S'il paraît délicat de revenir sur l'assurance liée au contrat de construction de maison individuelle nous ne saurions faire l'économie de cette protection des acquéreurs sans risquer de les plonger dans la précarité , rien ne nous empêche de travailler à la simplification des démarches et des contrats. Ces derniers doivent être moins rigides, pour être mieux assurables.
C'est une question qui nous préoccupe ; nous nous sommes engagés et avons déjà commencé à travailler sur ce dossier.
Alors que le budget du logement sera prochainement élaboré au travers du débat parlementaire, le Premier ministre a déjà annoncé une piste de progrès, en proposant l'élargissement du prêt à taux zéro.

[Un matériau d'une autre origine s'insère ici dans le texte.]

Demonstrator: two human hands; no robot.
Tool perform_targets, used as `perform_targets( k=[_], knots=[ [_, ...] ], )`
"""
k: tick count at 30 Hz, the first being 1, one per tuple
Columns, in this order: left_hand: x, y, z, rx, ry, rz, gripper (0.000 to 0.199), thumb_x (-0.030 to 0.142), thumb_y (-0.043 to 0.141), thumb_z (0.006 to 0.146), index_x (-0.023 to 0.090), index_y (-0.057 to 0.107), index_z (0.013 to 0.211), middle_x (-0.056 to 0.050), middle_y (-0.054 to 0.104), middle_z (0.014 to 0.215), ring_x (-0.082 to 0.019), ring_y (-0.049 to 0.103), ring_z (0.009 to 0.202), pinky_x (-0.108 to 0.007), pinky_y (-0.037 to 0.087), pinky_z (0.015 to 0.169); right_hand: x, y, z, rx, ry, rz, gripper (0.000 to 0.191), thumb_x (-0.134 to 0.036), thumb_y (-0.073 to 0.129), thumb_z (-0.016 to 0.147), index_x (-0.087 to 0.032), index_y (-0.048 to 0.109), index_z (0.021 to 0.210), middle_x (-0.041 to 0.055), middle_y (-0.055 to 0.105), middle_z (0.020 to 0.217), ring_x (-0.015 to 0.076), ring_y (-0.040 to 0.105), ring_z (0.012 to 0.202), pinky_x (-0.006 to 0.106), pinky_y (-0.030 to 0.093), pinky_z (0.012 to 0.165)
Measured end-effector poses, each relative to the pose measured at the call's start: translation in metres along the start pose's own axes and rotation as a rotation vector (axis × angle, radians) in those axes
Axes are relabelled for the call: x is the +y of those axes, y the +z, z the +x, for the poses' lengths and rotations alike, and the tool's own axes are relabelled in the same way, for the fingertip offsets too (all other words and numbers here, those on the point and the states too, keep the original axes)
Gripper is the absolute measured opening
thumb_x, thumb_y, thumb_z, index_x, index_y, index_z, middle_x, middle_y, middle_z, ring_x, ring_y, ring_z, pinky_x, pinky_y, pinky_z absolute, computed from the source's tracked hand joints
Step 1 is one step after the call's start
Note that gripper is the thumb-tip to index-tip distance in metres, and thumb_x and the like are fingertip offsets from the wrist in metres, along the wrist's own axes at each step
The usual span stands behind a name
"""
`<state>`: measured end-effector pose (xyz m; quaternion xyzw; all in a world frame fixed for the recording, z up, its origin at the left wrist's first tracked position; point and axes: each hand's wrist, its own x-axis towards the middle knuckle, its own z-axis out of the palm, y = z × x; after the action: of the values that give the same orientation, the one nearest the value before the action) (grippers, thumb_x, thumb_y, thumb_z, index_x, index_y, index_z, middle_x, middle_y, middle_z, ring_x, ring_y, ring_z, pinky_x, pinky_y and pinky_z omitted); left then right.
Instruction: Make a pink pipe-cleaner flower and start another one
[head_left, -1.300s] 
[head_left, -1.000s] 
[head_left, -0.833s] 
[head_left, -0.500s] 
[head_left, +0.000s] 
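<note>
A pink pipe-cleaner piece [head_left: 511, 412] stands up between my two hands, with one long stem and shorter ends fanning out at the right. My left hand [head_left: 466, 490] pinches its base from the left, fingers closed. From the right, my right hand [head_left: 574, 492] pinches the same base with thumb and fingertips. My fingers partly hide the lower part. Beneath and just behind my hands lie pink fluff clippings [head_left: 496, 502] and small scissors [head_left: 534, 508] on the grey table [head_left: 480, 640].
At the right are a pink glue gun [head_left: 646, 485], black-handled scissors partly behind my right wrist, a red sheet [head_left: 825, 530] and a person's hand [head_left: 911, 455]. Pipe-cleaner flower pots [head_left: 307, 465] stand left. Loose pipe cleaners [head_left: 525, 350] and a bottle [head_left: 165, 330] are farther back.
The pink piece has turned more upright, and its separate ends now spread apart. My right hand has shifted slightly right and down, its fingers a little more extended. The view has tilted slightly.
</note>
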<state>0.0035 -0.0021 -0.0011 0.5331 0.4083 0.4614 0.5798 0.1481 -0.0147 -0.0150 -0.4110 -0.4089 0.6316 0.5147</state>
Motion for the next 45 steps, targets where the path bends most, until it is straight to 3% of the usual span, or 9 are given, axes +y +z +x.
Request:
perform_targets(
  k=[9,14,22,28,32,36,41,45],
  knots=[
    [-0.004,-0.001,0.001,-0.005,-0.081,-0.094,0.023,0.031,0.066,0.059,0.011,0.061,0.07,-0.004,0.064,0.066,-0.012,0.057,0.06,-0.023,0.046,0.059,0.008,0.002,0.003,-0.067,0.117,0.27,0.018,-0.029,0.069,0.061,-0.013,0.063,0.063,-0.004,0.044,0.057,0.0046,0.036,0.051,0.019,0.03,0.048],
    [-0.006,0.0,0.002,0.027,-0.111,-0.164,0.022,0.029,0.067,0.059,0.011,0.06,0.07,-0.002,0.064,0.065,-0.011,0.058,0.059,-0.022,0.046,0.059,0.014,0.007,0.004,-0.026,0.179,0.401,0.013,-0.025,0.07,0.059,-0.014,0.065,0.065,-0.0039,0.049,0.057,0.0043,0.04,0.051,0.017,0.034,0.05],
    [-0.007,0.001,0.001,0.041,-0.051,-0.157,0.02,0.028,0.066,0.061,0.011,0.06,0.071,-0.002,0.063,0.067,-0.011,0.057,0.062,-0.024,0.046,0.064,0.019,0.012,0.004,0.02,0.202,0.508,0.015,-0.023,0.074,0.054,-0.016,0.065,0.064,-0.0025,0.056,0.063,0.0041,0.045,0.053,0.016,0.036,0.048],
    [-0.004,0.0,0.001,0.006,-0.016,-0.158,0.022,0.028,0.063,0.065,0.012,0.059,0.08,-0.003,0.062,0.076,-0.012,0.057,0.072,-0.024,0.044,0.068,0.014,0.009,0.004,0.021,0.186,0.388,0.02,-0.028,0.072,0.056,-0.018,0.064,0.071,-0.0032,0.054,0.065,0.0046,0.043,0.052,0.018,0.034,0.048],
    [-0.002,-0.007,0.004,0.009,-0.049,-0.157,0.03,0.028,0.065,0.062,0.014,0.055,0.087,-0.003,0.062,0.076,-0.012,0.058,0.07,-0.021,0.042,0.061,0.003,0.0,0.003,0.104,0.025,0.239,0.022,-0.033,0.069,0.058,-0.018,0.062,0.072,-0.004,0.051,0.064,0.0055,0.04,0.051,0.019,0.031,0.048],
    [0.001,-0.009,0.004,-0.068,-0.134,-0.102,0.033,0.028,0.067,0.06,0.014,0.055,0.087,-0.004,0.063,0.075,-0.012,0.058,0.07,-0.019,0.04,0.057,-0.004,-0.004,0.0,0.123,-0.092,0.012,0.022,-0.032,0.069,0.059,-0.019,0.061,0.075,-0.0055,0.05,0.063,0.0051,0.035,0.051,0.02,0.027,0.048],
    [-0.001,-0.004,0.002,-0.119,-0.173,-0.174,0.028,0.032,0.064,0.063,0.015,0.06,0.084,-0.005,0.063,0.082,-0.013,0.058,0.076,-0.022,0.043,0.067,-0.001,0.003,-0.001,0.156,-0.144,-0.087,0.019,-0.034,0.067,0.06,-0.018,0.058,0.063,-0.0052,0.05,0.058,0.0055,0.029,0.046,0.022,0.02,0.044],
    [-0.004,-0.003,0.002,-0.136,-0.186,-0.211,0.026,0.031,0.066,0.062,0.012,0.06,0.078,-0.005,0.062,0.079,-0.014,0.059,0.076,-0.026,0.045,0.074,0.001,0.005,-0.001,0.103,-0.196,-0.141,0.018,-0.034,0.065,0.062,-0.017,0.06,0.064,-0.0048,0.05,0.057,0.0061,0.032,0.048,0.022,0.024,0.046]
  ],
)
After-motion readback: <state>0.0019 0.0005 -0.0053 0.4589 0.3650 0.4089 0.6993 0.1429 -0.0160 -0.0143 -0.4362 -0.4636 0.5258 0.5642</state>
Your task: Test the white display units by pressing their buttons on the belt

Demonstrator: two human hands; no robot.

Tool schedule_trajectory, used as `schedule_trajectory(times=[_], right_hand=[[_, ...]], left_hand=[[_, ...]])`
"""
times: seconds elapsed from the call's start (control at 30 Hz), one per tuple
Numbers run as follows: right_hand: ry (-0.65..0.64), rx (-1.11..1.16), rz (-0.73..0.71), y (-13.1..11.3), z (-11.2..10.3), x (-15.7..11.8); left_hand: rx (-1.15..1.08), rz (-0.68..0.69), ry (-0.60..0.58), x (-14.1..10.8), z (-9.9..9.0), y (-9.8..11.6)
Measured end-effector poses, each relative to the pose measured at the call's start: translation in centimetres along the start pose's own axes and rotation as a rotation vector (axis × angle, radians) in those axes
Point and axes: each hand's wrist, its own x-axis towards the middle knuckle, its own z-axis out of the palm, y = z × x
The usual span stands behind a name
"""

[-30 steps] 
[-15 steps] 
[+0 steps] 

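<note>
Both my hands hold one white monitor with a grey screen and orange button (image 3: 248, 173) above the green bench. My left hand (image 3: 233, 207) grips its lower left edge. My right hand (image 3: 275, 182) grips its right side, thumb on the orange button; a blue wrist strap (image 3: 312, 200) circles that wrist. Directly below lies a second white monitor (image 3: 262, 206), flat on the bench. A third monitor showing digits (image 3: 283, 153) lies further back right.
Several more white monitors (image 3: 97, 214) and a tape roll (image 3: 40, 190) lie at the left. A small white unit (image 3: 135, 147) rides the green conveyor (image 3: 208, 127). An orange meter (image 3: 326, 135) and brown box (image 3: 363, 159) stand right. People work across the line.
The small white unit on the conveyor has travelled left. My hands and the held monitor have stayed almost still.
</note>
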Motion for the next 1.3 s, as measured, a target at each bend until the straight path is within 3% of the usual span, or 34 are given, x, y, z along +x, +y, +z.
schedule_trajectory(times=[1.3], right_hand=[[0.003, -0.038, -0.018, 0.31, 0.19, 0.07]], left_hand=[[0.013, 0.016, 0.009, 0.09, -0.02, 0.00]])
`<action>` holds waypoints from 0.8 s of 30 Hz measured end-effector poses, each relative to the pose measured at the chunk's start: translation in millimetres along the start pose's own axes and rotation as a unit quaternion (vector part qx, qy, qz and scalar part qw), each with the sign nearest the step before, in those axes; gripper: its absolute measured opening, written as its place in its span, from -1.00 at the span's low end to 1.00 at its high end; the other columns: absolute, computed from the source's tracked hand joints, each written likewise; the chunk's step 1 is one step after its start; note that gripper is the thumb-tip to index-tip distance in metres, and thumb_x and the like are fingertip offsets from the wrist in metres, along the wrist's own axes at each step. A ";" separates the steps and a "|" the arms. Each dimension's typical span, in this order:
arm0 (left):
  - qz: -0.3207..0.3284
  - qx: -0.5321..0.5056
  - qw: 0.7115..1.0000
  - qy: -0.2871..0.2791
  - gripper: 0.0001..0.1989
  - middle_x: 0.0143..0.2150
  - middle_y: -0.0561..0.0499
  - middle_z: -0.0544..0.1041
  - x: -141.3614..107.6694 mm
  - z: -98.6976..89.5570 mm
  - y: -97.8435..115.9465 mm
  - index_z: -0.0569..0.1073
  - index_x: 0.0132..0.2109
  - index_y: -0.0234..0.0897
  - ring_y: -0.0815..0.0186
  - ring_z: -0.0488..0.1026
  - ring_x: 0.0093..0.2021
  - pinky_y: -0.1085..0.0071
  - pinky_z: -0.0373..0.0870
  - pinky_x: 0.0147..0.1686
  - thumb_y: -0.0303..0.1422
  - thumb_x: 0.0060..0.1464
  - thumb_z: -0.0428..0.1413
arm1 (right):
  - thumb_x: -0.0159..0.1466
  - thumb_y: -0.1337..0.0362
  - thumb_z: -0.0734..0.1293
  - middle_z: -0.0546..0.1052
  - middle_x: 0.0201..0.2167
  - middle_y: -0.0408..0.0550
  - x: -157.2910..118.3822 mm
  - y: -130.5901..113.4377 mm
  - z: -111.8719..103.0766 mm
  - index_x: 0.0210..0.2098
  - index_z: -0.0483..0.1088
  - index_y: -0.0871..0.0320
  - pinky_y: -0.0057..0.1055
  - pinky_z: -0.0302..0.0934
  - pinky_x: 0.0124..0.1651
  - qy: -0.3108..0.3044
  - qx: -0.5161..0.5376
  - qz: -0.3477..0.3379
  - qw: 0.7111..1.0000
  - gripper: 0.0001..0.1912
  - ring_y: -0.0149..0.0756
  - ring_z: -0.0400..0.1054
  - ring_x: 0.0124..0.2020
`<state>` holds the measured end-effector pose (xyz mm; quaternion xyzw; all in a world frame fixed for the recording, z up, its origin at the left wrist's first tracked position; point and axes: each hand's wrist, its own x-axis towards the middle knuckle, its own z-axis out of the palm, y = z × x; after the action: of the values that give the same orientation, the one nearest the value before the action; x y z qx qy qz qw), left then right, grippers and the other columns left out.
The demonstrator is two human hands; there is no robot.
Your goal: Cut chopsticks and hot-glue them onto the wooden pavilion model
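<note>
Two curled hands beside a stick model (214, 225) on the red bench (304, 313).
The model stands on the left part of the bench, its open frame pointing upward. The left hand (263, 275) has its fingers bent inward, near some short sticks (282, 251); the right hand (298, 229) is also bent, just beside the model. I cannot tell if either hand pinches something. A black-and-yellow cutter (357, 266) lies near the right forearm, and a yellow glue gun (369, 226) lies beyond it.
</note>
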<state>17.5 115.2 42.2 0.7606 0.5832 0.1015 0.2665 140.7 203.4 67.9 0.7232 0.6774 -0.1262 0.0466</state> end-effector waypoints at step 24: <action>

Cette mesure, qui favorise l'investissement et la primo-accession à un logement neuf individuel ou collectif, est une première étape dans la dynamique d'accompagnement des entreprises et des ménages sur l'ensemble du territoire.
Nous comptons sur le Sénat pour coconstruire avec le Gouvernement des solutions complémentaires, notamment en matière de soutien des investisseurs privés, par exemple pour prendre le relais du dispositif Pinel ou pour accompagner les bailleurs sociaux dans la production de logements.
Tous ces éléments, ajoutés à la baisse du taux du livret A et à celle des taux de crédit, sont des leviers à activer pour relancer la dynamique des constructions et sortir de cette période difficile.
Les solutions existent. Nous nous battrons pour les trouver et pour les mettre en oeuvre. (Applaudissements sur les travées du groupe UC.)
M. le président. La parole est à M. Jean Hingray, pour la réplique.
M. Jean Hingray. Je vous remercie, madame la ministre, chère Valérie Létard. Vous êtes une spécialiste de ces questions et votre nomination à ce poste n'a rien d'étonnant. Vous pouvez compter sur l'implication du groupe Union Centriste du Sénat pour soutenir votre action.
L'élargissement du prêt à taux zéro est une très bonne nouvelle. Cette mesure protège les personnes les plus précaires, notamment, en leur permettant de faire construire. Elle fera aussi vivre nos territoires, particulièrement ruraux, auxquels nous tenons particulièrement.